* **WORK ITEM**
The data is to be retyped in full, exactly.

* **DATASET EXCERPT**
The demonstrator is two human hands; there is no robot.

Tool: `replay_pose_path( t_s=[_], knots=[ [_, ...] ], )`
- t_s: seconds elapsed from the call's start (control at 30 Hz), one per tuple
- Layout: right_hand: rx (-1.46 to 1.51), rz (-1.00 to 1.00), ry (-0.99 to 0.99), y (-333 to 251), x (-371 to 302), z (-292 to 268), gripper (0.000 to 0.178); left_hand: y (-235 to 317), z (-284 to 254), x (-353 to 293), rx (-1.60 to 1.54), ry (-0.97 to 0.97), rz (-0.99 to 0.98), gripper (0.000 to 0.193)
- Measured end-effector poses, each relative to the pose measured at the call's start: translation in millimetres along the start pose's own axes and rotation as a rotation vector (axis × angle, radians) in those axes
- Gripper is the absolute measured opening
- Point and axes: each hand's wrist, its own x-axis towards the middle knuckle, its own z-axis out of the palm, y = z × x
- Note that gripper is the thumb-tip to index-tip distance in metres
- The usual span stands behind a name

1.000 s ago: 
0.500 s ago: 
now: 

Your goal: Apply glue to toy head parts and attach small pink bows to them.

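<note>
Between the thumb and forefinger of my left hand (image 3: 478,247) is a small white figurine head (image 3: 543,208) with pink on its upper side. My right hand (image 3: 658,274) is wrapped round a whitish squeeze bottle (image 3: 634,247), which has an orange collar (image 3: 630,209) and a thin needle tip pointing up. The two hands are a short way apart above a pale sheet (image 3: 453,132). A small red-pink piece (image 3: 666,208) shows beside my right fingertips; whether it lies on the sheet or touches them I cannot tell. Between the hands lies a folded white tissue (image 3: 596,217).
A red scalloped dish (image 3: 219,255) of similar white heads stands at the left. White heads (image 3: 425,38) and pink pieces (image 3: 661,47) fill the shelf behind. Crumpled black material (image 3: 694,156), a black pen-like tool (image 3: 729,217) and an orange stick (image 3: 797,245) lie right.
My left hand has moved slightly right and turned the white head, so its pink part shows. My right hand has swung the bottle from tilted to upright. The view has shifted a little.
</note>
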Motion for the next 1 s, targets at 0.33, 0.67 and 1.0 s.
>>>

* **RESULT OF THE TASK**
The demonstrator is two human hands; there is no robot.

Tool: `replay_pose_path( t_s=[_], knots=[ [_, ...] ], )`
- t_s: seconds elapsed from the call's start (control at 30 Hz), one per tuple
- Layout: right_hand: rx (-1.46 to 1.51), rz (-1.00 to 1.00), ry (-0.99 to 0.99), y (-333 to 251), x (-371 to 302), z (-292 to 268), gripper (0.000 to 0.178); left_hand: y (-235 to 317), z (-284 to 254), x (-353 to 293), rx (-1.60 to 1.54), ry (-0.97 to 0.97), rz (-0.99 to 0.98), gripper (0.000 to 0.193)
- Measured end-effector poses, each relative to the pose measured at the call's start: translation in millimetres along the start pose's own axes and rotation as a rotation vector (axis × angle, radians) in those axes
- Gripper is the absolute measured opening
- Point and axes: each hand's wrist, its own x-axis towards the middle knuckle, its own z-axis out of the palm, y = z × x
- Note that gripper is the thumb-tip to index-tip distance in metres
- The usual span stands behind a name

1.000 s ago: 
0.500 s ago: 
now: 

Your goal: Apply glue to toy head parts and attach small pink bows to them.

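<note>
Between the thumb and forefinger of my left hand (image 3: 478,247) is a small white figurine head (image 3: 543,208) with pink on its upper side. My right hand (image 3: 658,274) is wrapped round a whitish squeeze bottle (image 3: 634,247), which has an orange collar (image 3: 630,209) and a thin needle tip pointing up. The two hands are a short way apart above a pale sheet (image 3: 453,132). A small red-pink piece (image 3: 666,208) shows beside my right fingertips; whether it lies on the sheet or touches them I cannot tell. Between the hands lies a folded white tissue (image 3: 596,217).
A red scalloped dish (image 3: 219,255) of similar white heads stands at the left. White heads (image 3: 425,38) and pink pieces (image 3: 661,47) fill the shelf behind. Crumpled black material (image 3: 694,156), a black pen-like tool (image 3: 729,217) and an orange stick (image 3: 797,245) lie right.
My left hand has moved slightly right and turned the white head, so its pink part shows. My right hand has swung the bottle from tilted to upright. The view has shifted a little.
</note>
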Motion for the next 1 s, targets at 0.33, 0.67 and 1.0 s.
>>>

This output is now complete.